The key is reversing the incentives that encourage overuse of specialists
Thanks for this article. It hits the nail on the head of specialty physician capture of the regulatory system, compounded by CMS underfunding to independently assess the basis for fees. The corruption is colossal and, because of political corruption, uninvestigated by Congress. Much of the harms of the current system is based in reimbursement which is opaque by design.
As a retired Family Physician, I have been exploring the structural reforms which would build primary care into communities with embedded ARNPs working with community based PCP’s, mental health & substance professionals, and midwives who work to optimize whole community health of all individuals where they life, learn, work and worship rather than referral ‘feeders’ in a multi specialty system. This would allow primary care professionals to coordinate and integrate care based on the demographics and health risks of a defined population (which could be financed by PMPM payments). They would be able to focus on primary prevention, sickness care, and coordinate chronic care groups based in the community.

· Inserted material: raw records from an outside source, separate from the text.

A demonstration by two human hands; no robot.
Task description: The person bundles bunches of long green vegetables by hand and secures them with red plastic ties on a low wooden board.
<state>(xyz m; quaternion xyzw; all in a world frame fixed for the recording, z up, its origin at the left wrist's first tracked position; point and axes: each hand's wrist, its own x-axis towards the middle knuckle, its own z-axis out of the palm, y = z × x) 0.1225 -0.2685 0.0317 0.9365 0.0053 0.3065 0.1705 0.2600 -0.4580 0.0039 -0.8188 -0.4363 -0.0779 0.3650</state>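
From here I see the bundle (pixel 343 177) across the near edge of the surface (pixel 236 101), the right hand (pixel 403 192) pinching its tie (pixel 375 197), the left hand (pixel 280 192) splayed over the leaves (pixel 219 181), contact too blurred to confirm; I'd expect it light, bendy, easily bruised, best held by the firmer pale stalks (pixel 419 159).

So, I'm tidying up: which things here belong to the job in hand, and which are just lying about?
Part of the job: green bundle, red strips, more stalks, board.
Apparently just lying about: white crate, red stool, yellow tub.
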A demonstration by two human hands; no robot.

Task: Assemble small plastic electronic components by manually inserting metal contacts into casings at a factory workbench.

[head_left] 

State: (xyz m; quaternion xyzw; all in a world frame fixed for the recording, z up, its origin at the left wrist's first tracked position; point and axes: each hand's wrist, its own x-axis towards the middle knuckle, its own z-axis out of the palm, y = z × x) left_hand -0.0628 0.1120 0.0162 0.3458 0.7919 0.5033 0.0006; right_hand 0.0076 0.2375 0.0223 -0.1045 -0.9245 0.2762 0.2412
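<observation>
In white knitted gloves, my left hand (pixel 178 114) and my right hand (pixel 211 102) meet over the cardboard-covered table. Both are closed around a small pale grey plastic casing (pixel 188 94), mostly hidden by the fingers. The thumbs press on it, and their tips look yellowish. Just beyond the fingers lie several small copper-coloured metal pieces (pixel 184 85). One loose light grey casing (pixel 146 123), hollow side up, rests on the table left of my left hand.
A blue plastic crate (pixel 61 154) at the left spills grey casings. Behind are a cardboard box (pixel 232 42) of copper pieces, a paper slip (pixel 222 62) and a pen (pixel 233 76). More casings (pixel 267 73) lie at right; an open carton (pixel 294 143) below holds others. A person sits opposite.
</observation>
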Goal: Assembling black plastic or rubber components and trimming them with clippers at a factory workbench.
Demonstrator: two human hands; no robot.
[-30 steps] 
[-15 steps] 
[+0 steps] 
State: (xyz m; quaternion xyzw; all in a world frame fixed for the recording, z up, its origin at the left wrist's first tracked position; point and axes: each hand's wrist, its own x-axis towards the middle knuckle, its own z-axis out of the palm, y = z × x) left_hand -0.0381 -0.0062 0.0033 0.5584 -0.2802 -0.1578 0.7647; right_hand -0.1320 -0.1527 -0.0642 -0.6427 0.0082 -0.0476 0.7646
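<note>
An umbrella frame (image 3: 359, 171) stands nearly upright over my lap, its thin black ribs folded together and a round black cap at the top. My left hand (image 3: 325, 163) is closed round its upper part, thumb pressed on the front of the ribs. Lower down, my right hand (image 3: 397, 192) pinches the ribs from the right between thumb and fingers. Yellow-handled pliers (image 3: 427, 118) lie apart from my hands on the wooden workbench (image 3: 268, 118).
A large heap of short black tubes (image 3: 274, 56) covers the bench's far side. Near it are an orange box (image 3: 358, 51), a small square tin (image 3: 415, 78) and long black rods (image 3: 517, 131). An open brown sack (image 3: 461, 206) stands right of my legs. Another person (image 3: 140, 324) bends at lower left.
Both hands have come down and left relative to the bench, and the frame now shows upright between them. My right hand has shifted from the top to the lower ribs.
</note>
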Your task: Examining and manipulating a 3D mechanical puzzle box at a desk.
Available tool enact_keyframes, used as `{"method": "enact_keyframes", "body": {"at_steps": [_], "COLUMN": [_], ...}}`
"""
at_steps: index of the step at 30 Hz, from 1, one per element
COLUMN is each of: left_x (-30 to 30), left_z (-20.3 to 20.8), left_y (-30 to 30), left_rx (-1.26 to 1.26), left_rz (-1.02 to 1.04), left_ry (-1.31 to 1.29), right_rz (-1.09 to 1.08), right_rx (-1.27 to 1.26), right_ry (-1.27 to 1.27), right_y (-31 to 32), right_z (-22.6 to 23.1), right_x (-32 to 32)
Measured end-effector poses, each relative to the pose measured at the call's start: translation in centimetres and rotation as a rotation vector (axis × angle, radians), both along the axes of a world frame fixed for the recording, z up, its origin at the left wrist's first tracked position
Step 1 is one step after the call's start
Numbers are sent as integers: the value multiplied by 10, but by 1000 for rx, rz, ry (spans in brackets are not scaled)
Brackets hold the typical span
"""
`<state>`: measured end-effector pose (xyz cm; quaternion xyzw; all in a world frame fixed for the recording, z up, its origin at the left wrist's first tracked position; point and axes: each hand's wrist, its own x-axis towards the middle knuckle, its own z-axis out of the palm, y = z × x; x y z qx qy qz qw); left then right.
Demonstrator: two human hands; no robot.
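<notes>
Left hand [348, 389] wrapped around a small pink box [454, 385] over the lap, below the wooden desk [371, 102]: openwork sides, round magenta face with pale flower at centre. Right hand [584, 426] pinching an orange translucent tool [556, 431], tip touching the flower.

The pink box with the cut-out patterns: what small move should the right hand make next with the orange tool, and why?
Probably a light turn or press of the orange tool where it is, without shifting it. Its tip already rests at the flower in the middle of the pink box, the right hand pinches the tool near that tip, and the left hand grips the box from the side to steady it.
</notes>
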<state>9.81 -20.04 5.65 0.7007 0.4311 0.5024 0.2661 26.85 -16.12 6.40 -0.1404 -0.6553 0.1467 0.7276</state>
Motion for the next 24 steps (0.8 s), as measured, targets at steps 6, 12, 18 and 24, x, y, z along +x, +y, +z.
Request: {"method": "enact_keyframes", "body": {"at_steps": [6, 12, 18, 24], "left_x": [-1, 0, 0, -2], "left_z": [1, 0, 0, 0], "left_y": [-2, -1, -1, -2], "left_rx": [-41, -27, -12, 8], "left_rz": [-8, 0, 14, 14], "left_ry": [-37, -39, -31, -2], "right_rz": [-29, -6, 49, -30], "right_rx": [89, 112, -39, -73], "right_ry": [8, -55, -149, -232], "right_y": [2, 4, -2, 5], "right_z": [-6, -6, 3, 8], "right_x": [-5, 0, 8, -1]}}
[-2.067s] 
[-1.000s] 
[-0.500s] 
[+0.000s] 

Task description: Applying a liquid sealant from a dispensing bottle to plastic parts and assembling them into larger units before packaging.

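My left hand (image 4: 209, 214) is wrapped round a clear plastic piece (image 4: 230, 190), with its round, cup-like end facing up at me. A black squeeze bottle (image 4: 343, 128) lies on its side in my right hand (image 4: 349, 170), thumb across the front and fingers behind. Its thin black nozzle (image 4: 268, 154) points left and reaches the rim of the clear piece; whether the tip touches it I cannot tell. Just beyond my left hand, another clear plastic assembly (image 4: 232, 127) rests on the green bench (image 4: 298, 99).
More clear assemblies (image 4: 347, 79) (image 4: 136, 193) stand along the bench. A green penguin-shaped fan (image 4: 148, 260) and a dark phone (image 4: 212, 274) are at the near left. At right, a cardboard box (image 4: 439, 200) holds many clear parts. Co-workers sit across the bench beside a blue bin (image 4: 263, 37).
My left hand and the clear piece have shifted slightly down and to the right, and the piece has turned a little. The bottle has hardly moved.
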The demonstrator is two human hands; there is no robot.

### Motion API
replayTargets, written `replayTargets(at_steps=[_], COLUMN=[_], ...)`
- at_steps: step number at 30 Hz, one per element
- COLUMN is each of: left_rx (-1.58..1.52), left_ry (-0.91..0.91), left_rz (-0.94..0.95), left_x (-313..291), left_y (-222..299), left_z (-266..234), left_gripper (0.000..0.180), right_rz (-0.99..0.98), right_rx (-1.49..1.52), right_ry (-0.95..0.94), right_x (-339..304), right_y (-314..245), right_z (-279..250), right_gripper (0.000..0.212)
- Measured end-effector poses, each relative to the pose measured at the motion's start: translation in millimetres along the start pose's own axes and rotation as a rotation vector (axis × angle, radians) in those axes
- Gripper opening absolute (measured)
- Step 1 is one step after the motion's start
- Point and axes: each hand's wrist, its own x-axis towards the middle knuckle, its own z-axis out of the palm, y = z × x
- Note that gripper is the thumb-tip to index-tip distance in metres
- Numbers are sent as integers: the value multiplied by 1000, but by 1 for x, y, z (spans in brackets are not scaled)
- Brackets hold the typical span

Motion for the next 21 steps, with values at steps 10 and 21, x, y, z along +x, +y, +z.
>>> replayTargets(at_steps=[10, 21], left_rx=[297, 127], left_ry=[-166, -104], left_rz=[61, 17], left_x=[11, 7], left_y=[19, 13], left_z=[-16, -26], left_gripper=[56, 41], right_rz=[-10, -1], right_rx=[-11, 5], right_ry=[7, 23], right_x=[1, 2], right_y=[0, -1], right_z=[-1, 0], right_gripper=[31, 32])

Most commentators on the woes of US medical services industry, accept the current provider systems which are entirely structured to maximize wealth extraction from the insured public and not provide medically necessary, evidence based, cost effective care to defined populations.
Until we restructure primary care, reimbursement reform and increasing access will be important and necessary, but not sufficient. Thanks for your efforts. Ric Winstead, MD retired.
Spot on. A similar under-representation is the AMA Board itself: 6 of 25 are PC but that includes 3 OB and a Geriatrician.